Collected data entries
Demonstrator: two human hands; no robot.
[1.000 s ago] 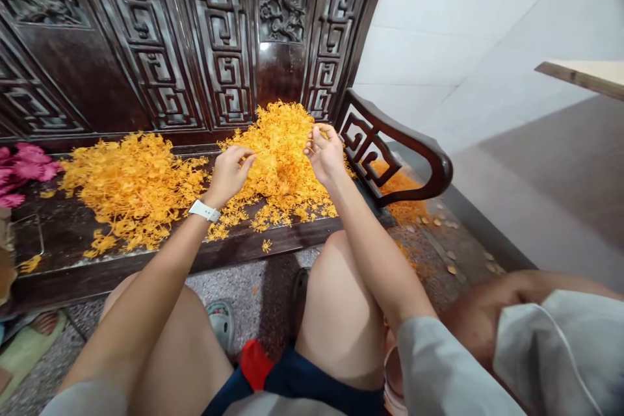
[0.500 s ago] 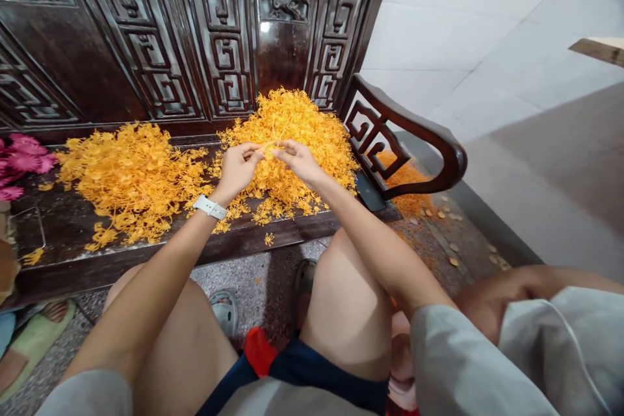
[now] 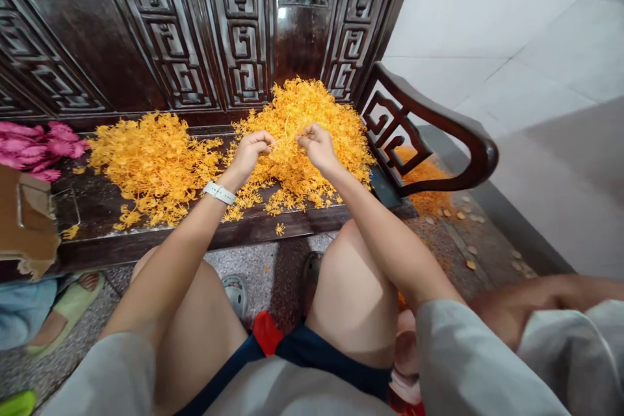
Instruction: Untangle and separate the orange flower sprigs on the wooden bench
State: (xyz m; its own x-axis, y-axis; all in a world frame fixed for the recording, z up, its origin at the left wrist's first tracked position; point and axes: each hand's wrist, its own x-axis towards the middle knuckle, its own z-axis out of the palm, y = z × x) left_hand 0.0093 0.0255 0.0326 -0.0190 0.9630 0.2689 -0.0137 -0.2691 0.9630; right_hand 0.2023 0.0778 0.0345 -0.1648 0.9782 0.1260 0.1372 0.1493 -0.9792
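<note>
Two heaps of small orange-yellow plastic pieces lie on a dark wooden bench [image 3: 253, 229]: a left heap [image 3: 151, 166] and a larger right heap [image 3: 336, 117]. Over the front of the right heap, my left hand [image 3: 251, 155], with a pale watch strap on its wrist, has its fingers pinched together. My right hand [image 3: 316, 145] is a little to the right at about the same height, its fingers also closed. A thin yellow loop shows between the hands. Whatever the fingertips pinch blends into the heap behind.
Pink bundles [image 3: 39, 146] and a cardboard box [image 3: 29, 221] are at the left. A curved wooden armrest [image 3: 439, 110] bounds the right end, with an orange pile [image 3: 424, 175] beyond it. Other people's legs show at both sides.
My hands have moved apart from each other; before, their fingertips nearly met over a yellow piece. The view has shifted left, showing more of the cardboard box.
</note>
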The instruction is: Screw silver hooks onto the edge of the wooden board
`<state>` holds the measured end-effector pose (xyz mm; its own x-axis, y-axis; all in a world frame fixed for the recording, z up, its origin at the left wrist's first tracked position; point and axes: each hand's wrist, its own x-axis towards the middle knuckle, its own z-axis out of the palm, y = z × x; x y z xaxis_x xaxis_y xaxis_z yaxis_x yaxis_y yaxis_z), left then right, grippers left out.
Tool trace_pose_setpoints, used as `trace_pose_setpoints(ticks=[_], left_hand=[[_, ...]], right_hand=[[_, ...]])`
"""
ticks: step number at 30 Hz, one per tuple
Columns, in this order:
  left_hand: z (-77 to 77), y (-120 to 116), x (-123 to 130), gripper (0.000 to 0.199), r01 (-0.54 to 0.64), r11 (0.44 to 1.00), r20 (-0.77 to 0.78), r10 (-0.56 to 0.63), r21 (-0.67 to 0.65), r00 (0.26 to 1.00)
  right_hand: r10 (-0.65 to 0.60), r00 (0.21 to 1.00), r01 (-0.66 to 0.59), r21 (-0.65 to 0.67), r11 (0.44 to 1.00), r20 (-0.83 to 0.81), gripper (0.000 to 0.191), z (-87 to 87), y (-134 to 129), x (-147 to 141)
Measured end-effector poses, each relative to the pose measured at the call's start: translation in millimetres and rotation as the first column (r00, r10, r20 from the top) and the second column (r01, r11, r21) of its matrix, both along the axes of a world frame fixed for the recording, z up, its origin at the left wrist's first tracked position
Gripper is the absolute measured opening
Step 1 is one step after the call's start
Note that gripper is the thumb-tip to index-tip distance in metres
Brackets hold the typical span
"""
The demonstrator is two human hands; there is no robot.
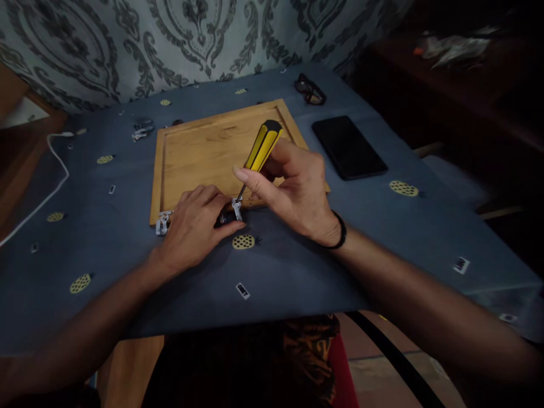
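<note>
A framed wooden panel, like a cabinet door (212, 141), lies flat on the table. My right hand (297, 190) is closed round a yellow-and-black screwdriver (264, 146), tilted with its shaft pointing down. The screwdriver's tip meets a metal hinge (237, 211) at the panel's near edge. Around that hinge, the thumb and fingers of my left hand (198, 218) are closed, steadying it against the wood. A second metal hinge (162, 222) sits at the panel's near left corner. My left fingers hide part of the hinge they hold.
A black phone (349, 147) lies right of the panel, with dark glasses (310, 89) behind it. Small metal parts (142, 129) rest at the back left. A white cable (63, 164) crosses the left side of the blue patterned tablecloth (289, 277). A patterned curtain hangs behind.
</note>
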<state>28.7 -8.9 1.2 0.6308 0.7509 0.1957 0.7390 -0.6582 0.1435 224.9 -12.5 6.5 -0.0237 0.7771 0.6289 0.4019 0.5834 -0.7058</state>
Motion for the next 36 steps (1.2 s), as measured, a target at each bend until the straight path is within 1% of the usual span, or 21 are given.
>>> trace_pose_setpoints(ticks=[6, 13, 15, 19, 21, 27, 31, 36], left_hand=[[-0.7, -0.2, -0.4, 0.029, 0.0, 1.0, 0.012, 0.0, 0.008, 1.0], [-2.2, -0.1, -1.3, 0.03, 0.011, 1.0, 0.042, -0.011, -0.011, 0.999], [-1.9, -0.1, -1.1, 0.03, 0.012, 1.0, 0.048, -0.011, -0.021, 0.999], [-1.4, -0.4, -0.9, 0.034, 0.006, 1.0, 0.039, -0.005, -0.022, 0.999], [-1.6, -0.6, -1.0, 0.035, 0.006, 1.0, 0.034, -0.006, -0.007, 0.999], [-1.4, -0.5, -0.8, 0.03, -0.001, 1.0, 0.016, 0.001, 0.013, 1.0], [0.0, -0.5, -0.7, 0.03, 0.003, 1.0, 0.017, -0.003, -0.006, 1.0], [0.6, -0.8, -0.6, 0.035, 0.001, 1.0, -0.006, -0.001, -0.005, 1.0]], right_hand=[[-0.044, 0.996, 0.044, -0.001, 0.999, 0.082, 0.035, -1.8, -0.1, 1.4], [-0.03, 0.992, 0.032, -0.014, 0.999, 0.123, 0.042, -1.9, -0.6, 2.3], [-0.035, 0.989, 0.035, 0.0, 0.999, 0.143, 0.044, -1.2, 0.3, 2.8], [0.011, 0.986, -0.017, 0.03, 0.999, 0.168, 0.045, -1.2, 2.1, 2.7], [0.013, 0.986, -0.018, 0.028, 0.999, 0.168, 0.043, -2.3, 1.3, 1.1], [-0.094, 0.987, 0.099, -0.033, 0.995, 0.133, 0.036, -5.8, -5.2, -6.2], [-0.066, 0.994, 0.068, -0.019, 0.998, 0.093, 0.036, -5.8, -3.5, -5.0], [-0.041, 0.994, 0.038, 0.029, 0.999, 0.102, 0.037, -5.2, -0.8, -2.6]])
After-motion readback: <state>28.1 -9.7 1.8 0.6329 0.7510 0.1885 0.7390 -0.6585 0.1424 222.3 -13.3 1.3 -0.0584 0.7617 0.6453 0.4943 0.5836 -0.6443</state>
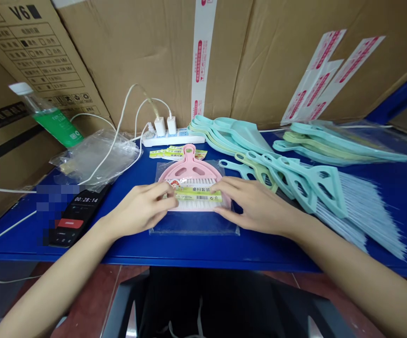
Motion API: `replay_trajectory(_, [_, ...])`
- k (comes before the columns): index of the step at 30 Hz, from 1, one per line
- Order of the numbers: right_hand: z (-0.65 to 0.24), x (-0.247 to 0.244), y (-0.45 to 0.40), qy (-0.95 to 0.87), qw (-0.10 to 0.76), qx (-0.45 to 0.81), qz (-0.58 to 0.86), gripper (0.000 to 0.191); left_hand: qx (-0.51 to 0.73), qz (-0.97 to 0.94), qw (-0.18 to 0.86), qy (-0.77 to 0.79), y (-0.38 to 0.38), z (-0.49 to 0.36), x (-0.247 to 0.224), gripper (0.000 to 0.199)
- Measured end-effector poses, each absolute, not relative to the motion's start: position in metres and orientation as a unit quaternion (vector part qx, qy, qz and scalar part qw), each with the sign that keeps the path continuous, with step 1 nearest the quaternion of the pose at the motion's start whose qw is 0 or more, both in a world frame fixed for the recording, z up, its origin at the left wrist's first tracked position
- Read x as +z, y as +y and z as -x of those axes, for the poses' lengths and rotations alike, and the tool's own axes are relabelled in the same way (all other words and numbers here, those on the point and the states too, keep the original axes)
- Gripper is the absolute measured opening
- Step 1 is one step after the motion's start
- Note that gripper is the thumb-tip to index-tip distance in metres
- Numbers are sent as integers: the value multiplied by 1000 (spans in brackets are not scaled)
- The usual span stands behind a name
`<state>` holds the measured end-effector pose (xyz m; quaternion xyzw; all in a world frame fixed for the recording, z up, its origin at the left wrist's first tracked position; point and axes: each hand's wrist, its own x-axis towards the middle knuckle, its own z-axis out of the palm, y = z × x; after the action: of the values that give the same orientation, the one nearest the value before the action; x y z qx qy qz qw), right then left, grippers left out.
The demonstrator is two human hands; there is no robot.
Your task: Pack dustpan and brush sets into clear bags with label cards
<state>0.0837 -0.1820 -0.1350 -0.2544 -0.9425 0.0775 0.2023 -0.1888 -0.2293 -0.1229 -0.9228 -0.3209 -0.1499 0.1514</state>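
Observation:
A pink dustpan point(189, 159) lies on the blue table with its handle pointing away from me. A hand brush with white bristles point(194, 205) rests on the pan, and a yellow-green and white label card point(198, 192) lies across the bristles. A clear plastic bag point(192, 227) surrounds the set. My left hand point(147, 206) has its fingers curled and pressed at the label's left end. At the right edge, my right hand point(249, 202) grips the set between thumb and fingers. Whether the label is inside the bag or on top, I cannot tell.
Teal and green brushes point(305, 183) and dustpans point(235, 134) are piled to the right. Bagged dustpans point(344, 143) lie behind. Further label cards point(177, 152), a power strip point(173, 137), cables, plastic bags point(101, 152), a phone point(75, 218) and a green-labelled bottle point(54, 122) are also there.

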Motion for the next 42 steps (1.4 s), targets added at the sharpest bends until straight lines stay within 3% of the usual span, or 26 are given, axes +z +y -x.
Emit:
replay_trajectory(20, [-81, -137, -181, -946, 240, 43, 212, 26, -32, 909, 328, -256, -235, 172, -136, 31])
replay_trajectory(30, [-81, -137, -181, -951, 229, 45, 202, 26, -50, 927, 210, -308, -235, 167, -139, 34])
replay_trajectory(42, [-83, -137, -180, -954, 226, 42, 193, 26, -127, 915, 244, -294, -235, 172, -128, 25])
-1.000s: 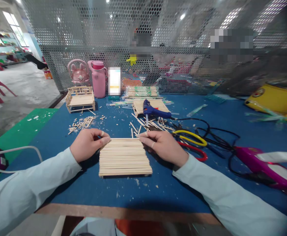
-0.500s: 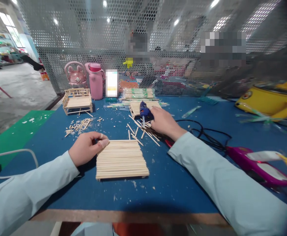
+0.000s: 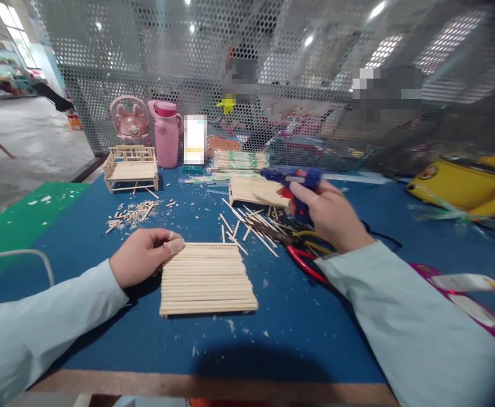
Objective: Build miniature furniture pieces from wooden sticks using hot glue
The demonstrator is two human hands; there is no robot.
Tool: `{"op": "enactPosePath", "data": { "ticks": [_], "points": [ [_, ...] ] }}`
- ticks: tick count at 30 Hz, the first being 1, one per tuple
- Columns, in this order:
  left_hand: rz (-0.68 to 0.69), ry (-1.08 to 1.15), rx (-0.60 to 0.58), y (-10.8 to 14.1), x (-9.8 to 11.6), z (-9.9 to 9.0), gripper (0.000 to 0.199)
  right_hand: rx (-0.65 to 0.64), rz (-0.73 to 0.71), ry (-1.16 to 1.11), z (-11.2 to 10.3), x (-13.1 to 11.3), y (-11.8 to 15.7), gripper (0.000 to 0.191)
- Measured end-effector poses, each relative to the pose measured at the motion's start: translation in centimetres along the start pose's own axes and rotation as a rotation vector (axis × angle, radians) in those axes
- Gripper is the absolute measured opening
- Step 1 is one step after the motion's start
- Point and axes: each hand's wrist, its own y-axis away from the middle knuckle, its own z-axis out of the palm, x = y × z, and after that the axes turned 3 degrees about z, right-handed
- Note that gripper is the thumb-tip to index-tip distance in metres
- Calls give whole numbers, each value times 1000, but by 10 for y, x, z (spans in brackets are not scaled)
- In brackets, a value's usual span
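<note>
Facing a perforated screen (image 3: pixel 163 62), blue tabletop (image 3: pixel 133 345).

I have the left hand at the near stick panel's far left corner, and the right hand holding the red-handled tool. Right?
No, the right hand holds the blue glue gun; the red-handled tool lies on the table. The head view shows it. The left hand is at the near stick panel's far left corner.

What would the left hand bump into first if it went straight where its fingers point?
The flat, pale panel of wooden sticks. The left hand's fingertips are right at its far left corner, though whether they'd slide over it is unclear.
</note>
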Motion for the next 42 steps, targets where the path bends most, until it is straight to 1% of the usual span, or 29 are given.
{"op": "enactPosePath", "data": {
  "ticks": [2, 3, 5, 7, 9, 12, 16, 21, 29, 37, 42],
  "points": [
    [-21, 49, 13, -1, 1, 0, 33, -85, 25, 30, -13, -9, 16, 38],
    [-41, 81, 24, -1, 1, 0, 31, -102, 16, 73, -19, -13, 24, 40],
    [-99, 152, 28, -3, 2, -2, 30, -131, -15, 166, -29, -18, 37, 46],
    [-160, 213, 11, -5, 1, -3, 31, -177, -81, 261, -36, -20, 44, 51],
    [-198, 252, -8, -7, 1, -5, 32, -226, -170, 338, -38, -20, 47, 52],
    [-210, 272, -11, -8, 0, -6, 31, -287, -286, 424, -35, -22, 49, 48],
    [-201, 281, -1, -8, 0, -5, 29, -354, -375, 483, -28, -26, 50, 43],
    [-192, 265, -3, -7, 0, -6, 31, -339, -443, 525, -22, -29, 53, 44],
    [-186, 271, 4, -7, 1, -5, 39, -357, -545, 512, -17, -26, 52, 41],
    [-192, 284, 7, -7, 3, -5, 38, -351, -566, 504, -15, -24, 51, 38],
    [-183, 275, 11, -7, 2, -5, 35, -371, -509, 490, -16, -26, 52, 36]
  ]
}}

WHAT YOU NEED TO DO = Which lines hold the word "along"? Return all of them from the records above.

SOLVED EXERCISE =
Measured end-effector poses, each relative to the pose measured at the call's start: translation in millimetres and rotation as the first column (r00, r10, r20 from the top) and the second column (r01, r11, r21) of its matrix, both along the axes of a world frame fixed for the recording, z up, its origin at the left wrist's first tracked position
- Measured end-effector poses, each relative to the pose measured at the motion's start: translation in centimetres along the start pose's own axes and rotation as a rotation vector (axis × angle, radians) in those axes

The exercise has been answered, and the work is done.